Below are the records; copy every line in them that holds the string "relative".
Record excerpts: Begin
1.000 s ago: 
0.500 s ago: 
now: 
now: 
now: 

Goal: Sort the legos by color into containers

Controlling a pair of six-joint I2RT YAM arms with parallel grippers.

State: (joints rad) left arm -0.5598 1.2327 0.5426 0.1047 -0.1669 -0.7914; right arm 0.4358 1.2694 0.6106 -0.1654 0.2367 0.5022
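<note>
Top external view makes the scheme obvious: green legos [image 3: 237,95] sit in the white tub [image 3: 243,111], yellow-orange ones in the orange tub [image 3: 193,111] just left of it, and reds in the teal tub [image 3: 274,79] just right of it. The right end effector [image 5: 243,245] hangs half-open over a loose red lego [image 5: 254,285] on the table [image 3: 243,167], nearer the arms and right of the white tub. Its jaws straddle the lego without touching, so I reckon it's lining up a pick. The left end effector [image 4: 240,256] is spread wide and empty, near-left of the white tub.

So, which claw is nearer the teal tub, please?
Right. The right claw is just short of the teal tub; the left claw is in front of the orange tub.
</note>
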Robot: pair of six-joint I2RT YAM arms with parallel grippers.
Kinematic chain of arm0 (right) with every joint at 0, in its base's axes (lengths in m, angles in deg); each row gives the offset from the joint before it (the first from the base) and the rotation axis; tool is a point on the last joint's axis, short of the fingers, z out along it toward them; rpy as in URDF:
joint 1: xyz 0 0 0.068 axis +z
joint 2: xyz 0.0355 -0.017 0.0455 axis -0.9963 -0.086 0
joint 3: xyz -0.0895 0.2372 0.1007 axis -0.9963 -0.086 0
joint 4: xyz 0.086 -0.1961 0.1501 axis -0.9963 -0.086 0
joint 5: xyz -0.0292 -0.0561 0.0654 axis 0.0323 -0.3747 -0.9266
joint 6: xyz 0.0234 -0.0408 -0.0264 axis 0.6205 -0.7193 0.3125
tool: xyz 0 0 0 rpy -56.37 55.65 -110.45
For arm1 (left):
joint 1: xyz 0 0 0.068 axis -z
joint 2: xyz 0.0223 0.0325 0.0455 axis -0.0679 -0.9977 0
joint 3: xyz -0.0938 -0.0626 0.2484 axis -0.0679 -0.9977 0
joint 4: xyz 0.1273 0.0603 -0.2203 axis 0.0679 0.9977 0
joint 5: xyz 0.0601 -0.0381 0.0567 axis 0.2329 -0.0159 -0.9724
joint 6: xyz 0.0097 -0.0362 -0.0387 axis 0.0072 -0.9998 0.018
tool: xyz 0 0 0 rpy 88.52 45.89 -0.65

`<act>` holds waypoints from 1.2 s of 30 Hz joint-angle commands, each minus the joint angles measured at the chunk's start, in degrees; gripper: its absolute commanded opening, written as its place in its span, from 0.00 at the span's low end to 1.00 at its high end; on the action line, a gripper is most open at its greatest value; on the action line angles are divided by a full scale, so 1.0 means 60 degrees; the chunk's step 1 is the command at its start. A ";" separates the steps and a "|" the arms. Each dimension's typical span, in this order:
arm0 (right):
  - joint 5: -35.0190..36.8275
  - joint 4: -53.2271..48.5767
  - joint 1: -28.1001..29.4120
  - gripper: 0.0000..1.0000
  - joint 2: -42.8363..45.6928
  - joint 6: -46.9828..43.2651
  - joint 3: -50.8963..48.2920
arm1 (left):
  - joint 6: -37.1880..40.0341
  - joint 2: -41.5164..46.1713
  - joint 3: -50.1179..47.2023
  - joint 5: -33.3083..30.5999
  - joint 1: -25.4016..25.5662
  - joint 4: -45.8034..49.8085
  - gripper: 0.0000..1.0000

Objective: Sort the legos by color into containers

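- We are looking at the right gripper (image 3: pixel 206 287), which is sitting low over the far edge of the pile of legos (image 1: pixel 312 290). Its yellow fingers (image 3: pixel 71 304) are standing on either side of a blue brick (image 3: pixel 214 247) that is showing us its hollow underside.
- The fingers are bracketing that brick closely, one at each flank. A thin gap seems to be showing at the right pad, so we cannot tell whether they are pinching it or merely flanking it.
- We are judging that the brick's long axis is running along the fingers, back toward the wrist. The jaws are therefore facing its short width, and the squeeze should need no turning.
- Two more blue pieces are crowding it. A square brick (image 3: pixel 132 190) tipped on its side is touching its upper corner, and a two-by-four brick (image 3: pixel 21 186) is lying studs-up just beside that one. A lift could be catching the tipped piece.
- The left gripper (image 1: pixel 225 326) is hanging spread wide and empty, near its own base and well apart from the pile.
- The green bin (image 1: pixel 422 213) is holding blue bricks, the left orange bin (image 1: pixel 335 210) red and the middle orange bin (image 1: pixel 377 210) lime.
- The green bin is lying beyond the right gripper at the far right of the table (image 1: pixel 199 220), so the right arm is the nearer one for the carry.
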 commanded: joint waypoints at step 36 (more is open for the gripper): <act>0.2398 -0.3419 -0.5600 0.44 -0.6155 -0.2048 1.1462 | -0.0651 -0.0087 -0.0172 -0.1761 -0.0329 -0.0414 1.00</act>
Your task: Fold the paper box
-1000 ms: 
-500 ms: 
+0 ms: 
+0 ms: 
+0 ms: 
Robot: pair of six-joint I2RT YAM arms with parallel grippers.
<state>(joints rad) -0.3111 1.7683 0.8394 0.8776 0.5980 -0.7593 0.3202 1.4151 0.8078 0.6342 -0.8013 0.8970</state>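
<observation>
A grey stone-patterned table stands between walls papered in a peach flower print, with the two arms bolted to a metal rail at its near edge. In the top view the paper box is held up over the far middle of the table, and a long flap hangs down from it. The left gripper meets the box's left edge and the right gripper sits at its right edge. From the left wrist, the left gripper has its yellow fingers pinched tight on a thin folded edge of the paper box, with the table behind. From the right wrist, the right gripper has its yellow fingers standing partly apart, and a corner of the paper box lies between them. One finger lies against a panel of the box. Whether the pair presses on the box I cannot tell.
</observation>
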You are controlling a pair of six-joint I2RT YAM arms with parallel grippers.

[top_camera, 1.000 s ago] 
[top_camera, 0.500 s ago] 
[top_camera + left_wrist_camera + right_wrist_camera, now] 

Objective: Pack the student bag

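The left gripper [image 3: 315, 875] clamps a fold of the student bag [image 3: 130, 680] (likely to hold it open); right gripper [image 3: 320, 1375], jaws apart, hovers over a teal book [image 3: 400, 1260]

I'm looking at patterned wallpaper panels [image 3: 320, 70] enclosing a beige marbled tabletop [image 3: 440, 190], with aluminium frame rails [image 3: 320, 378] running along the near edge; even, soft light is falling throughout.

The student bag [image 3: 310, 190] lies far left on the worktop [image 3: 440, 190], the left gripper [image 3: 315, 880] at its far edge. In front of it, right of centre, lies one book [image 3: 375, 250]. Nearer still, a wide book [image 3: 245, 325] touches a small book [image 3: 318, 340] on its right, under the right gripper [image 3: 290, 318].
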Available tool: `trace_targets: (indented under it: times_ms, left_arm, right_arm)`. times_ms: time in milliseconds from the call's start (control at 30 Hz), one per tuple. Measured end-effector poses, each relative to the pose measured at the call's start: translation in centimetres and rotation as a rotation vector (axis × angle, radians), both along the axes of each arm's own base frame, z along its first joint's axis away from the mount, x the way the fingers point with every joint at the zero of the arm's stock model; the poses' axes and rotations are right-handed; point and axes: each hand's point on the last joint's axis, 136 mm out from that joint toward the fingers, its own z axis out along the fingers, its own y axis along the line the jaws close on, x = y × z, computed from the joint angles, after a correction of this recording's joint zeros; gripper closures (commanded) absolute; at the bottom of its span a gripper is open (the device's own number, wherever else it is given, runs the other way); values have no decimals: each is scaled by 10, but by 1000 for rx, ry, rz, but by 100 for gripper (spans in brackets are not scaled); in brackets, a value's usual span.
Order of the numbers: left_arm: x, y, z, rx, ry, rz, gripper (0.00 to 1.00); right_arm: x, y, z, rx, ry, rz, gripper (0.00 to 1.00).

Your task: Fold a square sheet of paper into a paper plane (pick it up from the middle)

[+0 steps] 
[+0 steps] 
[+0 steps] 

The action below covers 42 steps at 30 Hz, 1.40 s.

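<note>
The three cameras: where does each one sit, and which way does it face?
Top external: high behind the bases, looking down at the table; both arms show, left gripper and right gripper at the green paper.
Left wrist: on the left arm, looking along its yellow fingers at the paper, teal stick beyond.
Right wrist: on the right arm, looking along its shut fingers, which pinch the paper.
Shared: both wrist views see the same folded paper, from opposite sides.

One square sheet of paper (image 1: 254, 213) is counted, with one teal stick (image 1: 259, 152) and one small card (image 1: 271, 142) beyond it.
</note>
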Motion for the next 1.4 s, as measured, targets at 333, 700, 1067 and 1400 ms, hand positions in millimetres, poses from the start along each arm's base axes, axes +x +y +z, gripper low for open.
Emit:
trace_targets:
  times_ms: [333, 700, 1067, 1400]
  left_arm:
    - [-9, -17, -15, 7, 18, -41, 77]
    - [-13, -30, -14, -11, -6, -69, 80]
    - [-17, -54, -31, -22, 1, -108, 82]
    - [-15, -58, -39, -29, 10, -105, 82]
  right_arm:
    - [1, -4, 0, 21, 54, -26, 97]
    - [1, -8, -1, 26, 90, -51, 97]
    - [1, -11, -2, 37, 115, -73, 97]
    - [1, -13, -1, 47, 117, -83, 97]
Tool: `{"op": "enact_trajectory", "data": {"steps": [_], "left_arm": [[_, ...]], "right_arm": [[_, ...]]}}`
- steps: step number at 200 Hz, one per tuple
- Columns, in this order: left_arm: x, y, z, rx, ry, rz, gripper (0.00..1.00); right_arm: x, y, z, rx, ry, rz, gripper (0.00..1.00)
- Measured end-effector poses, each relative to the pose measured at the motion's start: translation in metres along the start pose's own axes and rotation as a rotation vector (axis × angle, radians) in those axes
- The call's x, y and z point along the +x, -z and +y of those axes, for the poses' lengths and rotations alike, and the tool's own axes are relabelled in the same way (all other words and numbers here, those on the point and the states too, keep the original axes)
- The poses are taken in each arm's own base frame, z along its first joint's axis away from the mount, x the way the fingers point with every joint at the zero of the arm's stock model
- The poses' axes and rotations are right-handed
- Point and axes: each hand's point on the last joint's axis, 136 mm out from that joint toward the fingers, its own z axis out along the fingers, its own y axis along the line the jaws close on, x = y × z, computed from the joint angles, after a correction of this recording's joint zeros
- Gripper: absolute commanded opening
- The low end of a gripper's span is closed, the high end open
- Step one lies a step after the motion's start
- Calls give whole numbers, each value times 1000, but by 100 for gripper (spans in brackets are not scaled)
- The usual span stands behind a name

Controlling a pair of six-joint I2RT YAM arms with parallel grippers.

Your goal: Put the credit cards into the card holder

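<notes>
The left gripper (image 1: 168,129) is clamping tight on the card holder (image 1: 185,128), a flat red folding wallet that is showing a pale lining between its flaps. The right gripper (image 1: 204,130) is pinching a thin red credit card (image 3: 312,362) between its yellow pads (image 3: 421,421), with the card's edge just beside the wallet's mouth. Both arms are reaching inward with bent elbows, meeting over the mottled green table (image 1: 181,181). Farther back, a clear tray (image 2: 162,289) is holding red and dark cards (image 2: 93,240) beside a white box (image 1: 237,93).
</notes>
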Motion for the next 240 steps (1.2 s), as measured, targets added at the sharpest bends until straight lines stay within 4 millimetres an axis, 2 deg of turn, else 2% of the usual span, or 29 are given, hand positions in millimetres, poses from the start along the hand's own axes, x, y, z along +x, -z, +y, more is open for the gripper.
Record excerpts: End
__Answer to this exercise__
Available tool: `trace_targets: (indented under it: times_ms, left_arm, right_arm)`. times_ms: time in milliseconds from the call's start (control at 30 Hz), one per tuple. Measured end-effector poses, each relative to the pose measured at the call's start: translation in centimetres and rotation as a rotation vector (axis × angle, radians), both along the axes of each arm's own base frame, z along its first joint's axis away from the mount, x the way the fingers point with every joint at the zero of the arm's stock model; the poses' axes and rotations are right-handed; point and axes: each hand's point on the last joint's axis, 136 mm out from that joint toward the fingers, its own z axis out along the fingers, its own y axis along the line the jaws close on, x = y × z, computed from the joint angles, after a correction of this recording's joint zeros; gripper closures (commanded) absolute; at the bottom of its span a gripper is open (the device's own number, wherever else it is given, runs the other way); values have no decimals: each is scaled by 10, but by 1000 for rx, ry, rz, but by 100 for gripper (spans in brackets are not scaled); in brackets, a value's usual span.
- Measured end-effector poses, each relative to the pose measured at the motion's start: translation in metres along the start pose's own axes and rotation as a rotation vector (axis × angle, radians) in those axes

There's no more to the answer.